## Try it
Nothing may be dropped or altered: reproduce all the data.

•••••

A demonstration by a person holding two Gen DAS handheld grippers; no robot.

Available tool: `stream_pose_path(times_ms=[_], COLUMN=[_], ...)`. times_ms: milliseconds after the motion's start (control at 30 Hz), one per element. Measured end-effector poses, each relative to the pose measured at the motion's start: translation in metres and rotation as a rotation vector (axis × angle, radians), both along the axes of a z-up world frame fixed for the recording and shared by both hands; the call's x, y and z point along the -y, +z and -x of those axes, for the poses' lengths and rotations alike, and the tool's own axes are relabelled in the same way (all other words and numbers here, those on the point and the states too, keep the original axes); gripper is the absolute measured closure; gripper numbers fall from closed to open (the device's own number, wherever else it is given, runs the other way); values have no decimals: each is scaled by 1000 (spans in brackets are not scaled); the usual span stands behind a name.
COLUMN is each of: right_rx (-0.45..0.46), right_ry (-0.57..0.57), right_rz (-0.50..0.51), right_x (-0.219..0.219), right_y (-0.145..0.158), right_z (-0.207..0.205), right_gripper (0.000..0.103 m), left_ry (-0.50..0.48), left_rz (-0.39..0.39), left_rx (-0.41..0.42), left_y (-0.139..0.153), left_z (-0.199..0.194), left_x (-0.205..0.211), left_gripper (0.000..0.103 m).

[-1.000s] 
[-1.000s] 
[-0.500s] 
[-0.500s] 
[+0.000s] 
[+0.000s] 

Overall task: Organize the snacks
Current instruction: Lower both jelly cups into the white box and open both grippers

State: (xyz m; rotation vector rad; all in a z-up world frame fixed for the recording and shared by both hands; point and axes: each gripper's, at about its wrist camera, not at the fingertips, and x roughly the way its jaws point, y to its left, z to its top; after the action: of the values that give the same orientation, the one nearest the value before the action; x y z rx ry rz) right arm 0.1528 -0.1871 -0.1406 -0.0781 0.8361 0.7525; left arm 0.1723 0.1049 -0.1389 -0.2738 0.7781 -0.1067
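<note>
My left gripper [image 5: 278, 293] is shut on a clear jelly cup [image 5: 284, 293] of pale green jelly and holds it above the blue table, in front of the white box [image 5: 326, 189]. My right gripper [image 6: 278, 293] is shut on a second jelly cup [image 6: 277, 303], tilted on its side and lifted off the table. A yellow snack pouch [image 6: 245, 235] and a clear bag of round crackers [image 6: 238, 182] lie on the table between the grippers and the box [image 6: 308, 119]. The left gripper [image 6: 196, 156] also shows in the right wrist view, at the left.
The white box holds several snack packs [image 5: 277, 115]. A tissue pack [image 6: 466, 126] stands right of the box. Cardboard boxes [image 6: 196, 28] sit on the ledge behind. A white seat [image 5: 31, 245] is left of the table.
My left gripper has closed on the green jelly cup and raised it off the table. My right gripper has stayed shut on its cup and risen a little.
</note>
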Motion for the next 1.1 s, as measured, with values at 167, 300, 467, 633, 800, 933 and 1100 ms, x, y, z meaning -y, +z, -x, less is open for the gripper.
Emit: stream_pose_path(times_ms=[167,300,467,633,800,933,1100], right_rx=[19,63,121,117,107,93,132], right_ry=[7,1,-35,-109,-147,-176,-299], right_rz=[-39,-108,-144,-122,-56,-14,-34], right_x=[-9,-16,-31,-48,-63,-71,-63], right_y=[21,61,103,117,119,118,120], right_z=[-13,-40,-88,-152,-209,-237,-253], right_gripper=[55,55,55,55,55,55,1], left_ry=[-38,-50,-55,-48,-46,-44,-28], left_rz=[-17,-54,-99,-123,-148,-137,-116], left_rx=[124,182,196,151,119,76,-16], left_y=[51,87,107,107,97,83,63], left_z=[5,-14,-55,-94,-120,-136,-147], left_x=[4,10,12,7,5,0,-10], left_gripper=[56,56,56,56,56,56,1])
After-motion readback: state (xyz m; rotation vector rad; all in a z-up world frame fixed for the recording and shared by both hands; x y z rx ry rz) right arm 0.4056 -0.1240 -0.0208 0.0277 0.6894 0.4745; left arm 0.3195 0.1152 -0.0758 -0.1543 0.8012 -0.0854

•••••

## Solution
A demonstration by a person holding two Gen DAS handheld grippers; no robot.

Available tool: `stream_pose_path(times_ms=[_], COLUMN=[_], ...)`. times_ms: milliseconds after the motion's start (control at 30 Hz), one per element. Measured end-effector poses, each relative to the pose measured at the motion's start: translation in metres and rotation as a rotation vector (axis × angle, radians), both along the axes of a z-up world frame fixed for the recording and shared by both hands; the call's x, y and z point along the -y, +z and -x of those axes, for the poses' lengths and rotations alike, and the tool's own axes are relabelled in the same way (all other words and numbers here, those on the point and the states too, keep the original axes); gripper is the absolute measured closure; gripper numbers fall from closed to open (the device's own number, wherever else it is given, runs the other way); values have no decimals: each is scaled by 1000 (spans in brackets are not scaled); the usual span stands behind a name.
COLUMN is each of: right_rx (-0.45..0.46), right_ry (-0.57..0.57), right_rz (-0.50..0.51), right_x (-0.219..0.219), right_y (-0.145..0.158), right_z (-0.207..0.205), right_gripper (0.000..0.103 m), left_ry (-0.50..0.48), left_rz (-0.39..0.39), left_rx (-0.41..0.42), left_y (-0.139..0.153), left_z (-0.199..0.194), left_x (-0.205..0.211), left_gripper (0.000..0.103 m).

[-1.000s] 
[-1.000s] 
[-0.500s] 
[-0.500s] 
[+0.000s] 
[+0.000s] 

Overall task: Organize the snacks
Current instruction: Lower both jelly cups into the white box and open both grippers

State: (xyz m; rotation vector rad; all in a z-up world frame fixed for the recording and shared by both hands; point and axes: each gripper's, at about its wrist camera, not at the fingertips, and x roughly the way its jaws point, y to its left, z to its top; after the action: of the values that give the same orientation, the one nearest the value before the action; x y z rx ry rz) right arm 0.1528 -0.1871 -0.1406 -0.0781 0.8361 0.7525; left arm 0.1723 0.1049 -0.1389 -0.2738 0.7781 -0.1067
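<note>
My left gripper [image 5: 278, 293] is shut on a clear jelly cup [image 5: 284, 293] of pale green jelly and holds it above the blue table, in front of the white box [image 5: 326, 189]. My right gripper [image 6: 278, 293] is shut on a second jelly cup [image 6: 277, 303], tilted on its side and lifted off the table. A yellow snack pouch [image 6: 245, 235] and a clear bag of round crackers [image 6: 238, 182] lie on the table between the grippers and the box [image 6: 308, 119]. The left gripper [image 6: 196, 156] also shows in the right wrist view, at the left.
The white box holds several snack packs [image 5: 277, 115]. A tissue pack [image 6: 466, 126] stands right of the box. Cardboard boxes [image 6: 196, 28] sit on the ledge behind. A white seat [image 5: 31, 245] is left of the table.
My left gripper has closed on the green jelly cup and raised it off the table. My right gripper has stayed shut on its cup and risen a little.
</note>
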Motion for the next 1.1 s, as measured, with values at 167, 300, 467, 633, 800, 933 and 1100 ms, x, y, z meaning -y, +z, -x, less is open for the gripper.
Emit: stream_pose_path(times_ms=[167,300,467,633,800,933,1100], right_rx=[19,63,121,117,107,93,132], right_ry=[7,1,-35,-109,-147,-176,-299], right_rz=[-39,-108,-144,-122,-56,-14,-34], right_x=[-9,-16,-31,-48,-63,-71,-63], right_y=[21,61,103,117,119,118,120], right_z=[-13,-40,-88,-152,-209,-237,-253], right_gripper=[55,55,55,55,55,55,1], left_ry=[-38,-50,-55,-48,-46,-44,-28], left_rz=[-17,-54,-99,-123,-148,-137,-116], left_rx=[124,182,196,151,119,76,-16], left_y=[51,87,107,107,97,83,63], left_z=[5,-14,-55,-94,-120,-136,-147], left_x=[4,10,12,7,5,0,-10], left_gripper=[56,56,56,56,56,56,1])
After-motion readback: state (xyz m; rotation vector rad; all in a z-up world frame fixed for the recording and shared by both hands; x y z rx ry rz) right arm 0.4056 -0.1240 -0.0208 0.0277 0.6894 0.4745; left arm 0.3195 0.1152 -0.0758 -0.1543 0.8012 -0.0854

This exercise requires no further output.